What you have to do:
Every record must appear in the answer exactly as it stands.

■ ■ ■ ■

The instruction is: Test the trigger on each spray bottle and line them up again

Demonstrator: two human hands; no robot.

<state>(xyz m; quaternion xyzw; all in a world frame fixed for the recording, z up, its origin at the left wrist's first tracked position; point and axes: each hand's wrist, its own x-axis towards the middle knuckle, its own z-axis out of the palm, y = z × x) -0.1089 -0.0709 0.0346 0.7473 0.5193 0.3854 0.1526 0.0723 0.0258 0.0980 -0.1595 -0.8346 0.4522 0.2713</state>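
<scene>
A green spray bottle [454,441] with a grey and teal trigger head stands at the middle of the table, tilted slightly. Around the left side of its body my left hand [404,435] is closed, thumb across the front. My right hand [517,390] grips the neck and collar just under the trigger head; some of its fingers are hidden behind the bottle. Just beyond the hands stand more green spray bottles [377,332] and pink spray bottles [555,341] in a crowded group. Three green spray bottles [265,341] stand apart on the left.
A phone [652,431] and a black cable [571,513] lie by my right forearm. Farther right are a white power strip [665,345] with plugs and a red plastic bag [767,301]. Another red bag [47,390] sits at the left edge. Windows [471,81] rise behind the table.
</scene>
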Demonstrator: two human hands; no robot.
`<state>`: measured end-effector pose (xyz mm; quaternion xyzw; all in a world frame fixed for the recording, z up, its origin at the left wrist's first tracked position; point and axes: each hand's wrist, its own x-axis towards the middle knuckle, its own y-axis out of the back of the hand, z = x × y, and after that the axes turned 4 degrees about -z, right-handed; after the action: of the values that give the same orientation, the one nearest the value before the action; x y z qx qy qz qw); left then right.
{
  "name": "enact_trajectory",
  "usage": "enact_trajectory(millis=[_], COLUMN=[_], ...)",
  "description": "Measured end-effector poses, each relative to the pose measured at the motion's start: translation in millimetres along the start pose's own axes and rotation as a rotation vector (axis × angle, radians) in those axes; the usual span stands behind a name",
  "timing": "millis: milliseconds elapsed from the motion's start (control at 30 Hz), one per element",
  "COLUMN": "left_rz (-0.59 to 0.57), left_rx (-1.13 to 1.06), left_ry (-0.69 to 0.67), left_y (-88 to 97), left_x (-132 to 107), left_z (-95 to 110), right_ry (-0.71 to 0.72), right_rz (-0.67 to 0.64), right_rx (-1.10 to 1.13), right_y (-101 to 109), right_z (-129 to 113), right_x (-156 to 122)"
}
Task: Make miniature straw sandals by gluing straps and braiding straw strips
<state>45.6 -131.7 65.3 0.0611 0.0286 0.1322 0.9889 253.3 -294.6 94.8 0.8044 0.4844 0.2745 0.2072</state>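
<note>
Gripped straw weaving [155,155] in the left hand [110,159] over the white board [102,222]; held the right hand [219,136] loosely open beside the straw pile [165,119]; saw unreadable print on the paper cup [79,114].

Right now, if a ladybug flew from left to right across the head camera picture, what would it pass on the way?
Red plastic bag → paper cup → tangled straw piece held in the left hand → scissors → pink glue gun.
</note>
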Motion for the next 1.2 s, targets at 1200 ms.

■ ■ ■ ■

Reply to the exercise:
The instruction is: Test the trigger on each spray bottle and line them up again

Demonstrator: two human hands; no robot.

<state>(xyz m; quaternion xyzw; all in a world frame fixed for the recording, z up, its origin at the left wrist's first tracked position; point and axes: each hand's wrist, its own x-axis towards the middle knuckle, its own z-axis out of the palm, y = z × x) -0.1089 -0.0709 0.0346 0.7473 0.5193 0.3854 0.1526 0.0723 0.0258 0.0980 -0.1595 -0.8346 0.4522 0.2713</state>
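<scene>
A green spray bottle [454,441] with a grey and teal trigger head stands at the middle of the table, tilted slightly. Around the left side of its body my left hand [404,435] is closed, thumb across the front. My right hand [517,390] grips the neck and collar just under the trigger head; some of its fingers are hidden behind the bottle. Just beyond the hands stand more green spray bottles [377,332] and pink spray bottles [555,341] in a crowded group. Three green spray bottles [265,341] stand apart on the left.
A phone [652,431] and a black cable [571,513] lie by my right forearm. Farther right are a white power strip [665,345] with plugs and a red plastic bag [767,301]. Another red bag [47,390] sits at the left edge. Windows [471,81] rise behind the table.
</scene>
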Demonstrator: two human hands; no robot.
`<state>`: measured end-effector pose (xyz mm; quaternion xyzw; all in a world frame fixed for the recording, z up, its origin at the left wrist's first tracked position; point and axes: each hand's wrist, its own x-axis towards the middle knuckle, its own y-axis out of the back of the hand, z = x × y, and after that the axes turned 4 degrees about -z, right-handed; after the action: of the values that give the same orientation, the one nearest the value before the action; x y z qx qy qz qw); left then right.
{
  "name": "enact_trajectory",
  "usage": "enact_trajectory(millis=[_], COLUMN=[_], ...)",
  "description": "Measured end-effector poses, each relative to the pose measured at the motion's start: translation in millimetres along the start pose's own axes and rotation as a rotation vector (axis × angle, radians) in those axes; the usual span stands behind a name",
  "timing": "millis: milliseconds elapsed from the motion's start (control at 30 Hz), one per element",
  "COLUMN": "left_rz (-0.59 to 0.57), left_rx (-1.13 to 1.06), left_ry (-0.69 to 0.67), left_y (-88 to 97), left_x (-132 to 107), left_z (-95 to 110), right_ry (-0.71 to 0.72), right_rz (-0.67 to 0.64), right_rx (-1.10 to 1.13), right_y (-101 to 109), right_z (-129 to 113), right_x (-156 to 122)"
}
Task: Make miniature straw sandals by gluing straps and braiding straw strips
<state>45.6 -131.7 65.3 0.0611 0.0286 0.1322 0.9889 253.3 -294.6 94.8 0.8044 0.4844 0.2745 0.2072</state>
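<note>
Gripped straw weaving [155,155] in the left hand [110,159] over the white board [102,222]; held the right hand [219,136] loosely open beside the straw pile [165,119]; saw unreadable print on the paper cup [79,114].

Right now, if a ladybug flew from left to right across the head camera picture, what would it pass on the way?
Red plastic bag → paper cup → tangled straw piece held in the left hand → scissors → pink glue gun.
</note>
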Motion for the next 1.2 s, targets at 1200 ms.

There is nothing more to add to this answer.